Doctors say the darnedest things

When I was a student, we were encouraged to have a 'thick skin' because attendings, residents, interns, nurses, social workers, MA's, PT's, and custodians all tended to lash out verbally at medical students. And it didn't really matter how good you were, or nice, or helpful. Eventually, someone would chew you out for no reason other than you are a convenient person to yell at. People have more scruples about kicking a cat.

I remember the times this happened to me. I was publicly humiliated by one attending at a conference for asking the drug rep a question. One surgeon threatened to make me do M&M, since this patient's imminent death was all my fault. One day I was assigned to eight patients in the morning, and I couldn't see them all before rounds, and the resident told me that I was lazy and useless, and should seriously consider dropping out of medical school. I strongly recall one attending who spent 20 minutes on rounds screaming at one intern until she broke down crying.

So when I graduated medical school, I promised myself that I would not perpetuate this horrible rite of passage. I would be nice. And that's such a noble thing to say to oneself, but in reality, I was just as bad. As a resident, I made no less than two interns cry, and there are a few students who likely went home and blogged about what a jerk I was after getting dressed down by me.

The problem for me is that I expect a lot out of people. I expect 100% all the time. That is the effort that I gave as a student and resident. That is the level I want. But my 100% is not the same as other people's. And it's not like I had to miss my daughter's soccer game or my wife's birthday.

When I finished residency, I promised myself that I would try to be more understanding. Being nice is tough. When you're pissed off, it's hard to turn that into nice. But as long as you're willing to listen and try to understand, even the most withering criticisms can at least be constructive.

4 comments:

Anonymous said...

why were you just as bad as the residents you swore you wouldn't be like? why were you pissed off? what made it hard to imagine that someone's 100% in med school might not be your 100%?

just because the most withering criticisms can be constructive doesn't mean that practice needs to be perpetuated. doing things differently is hard.

that's why people don't do it as often as they should. but i suppose you realized that, prompting you to write this post.

the ironic thing is, i really like your blog and i've followed it for years. and i feel like i'm being pretty harsh in my comment probably because i've been lucky to have great preceptors, which makes your cop out a little harder to swallow. but it also suggests that it is hard for me as a reader to appreciate your humanity. never too much hypocrisy!

incidental findings said...

I think the reality is that when we try to change, we should set out some specific goals rather than something so vague as being nice.

I've gotten a lot better about criticisms, but then again, I'm also not a resident anymore!

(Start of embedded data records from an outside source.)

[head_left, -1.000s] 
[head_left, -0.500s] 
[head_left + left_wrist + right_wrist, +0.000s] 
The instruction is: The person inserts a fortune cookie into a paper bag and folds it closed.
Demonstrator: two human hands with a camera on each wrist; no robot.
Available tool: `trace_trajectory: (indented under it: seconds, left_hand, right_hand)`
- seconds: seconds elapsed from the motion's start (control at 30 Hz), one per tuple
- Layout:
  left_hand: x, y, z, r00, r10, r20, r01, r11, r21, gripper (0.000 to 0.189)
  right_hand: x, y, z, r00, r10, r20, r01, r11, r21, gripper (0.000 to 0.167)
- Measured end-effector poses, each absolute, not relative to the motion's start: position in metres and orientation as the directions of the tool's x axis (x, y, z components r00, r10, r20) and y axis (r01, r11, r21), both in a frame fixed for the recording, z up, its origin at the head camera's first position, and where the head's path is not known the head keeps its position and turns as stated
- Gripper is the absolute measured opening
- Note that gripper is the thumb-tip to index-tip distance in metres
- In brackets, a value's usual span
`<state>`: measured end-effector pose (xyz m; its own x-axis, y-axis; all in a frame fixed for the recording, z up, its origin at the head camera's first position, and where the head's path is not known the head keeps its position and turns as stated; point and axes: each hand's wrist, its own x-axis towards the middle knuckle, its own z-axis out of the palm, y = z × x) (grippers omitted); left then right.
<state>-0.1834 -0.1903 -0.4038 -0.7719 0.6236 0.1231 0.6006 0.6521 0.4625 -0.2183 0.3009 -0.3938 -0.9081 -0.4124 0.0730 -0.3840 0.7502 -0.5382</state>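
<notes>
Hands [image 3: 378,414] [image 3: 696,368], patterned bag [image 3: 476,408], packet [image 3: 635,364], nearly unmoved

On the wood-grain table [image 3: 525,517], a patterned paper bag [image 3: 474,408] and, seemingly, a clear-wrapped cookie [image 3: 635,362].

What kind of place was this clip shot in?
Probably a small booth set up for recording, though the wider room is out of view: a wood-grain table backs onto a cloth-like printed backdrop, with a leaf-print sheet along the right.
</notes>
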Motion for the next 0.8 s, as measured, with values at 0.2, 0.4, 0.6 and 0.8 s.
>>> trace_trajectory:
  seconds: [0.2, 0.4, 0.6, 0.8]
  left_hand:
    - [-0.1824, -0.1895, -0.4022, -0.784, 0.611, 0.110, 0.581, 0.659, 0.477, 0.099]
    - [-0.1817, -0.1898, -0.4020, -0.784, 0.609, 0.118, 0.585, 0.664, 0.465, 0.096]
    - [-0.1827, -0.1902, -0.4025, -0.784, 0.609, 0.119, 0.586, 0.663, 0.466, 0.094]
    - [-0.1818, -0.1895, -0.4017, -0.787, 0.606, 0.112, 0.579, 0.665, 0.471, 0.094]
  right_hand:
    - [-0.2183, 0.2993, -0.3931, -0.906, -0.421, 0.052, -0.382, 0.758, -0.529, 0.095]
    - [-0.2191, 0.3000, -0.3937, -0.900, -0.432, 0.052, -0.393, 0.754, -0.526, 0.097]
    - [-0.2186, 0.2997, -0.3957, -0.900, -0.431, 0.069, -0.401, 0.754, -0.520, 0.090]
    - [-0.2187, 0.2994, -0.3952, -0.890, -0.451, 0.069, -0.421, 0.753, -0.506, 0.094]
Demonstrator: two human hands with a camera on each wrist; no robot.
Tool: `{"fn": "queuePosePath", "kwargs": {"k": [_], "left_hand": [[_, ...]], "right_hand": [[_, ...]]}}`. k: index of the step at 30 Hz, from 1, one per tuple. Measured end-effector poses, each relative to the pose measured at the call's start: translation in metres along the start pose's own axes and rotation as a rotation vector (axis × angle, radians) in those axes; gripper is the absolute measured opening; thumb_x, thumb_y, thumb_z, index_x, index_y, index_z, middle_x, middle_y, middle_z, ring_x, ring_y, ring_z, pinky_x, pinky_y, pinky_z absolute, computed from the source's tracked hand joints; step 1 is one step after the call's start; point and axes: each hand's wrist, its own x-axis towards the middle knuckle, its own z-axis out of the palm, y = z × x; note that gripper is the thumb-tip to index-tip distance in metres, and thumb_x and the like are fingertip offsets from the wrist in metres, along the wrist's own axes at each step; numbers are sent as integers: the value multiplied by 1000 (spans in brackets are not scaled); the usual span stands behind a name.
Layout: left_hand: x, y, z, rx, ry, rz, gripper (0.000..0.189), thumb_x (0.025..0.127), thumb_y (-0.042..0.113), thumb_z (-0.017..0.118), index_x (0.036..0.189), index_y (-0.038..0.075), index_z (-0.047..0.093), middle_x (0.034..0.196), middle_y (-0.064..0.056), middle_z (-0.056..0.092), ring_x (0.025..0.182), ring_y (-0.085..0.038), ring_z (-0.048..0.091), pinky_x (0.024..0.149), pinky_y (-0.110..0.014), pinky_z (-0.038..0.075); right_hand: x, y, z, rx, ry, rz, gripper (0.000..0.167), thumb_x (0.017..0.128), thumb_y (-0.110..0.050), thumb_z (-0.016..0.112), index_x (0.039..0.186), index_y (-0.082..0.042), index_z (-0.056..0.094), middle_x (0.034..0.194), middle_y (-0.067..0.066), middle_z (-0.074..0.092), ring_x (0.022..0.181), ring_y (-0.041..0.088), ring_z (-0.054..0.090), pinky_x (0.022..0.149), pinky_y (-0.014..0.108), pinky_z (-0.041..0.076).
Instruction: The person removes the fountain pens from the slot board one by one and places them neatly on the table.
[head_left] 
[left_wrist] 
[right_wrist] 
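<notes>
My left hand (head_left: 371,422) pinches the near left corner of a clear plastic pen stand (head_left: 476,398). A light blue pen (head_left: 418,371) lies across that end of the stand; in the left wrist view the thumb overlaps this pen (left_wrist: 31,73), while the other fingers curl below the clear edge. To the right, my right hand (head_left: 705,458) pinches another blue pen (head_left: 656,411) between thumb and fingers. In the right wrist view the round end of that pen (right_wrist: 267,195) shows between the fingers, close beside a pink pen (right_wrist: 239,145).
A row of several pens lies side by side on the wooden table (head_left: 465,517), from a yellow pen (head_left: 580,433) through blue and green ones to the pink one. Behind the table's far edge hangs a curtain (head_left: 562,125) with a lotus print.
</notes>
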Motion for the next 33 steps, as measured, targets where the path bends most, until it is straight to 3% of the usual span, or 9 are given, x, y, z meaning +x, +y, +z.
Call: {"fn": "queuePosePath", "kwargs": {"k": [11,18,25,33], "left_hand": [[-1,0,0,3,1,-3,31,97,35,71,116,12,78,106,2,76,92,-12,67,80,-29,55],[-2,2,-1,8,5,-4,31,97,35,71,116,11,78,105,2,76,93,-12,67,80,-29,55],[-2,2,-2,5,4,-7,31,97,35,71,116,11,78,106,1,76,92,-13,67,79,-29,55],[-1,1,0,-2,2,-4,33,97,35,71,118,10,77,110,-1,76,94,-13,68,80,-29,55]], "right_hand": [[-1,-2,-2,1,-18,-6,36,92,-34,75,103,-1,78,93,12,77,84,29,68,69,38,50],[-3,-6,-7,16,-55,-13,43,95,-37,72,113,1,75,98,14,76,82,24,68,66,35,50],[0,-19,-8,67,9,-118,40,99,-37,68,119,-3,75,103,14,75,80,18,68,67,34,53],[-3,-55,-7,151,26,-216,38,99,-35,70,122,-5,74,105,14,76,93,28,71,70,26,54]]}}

It's hard to know how you're going to act when you're a resident, because it's the first time (in my life) that I was under that much stress. And that's not an excuse, I know, but it's the truth.

Anonymous said...

Wow. I'm a first year medical student in Canada and I've never witnessed any behaviour like this towards students. I've always been treated very well by staff doctors & residents. Granted I haven't shadowed very much. Is this something that awaits me down the road and I just don't notice it now because I'm in year 1 or is there an actual difference between treatment of med students in Canada vs the States?

incidental findings said...

Shadowing is a different world from clinical rotations...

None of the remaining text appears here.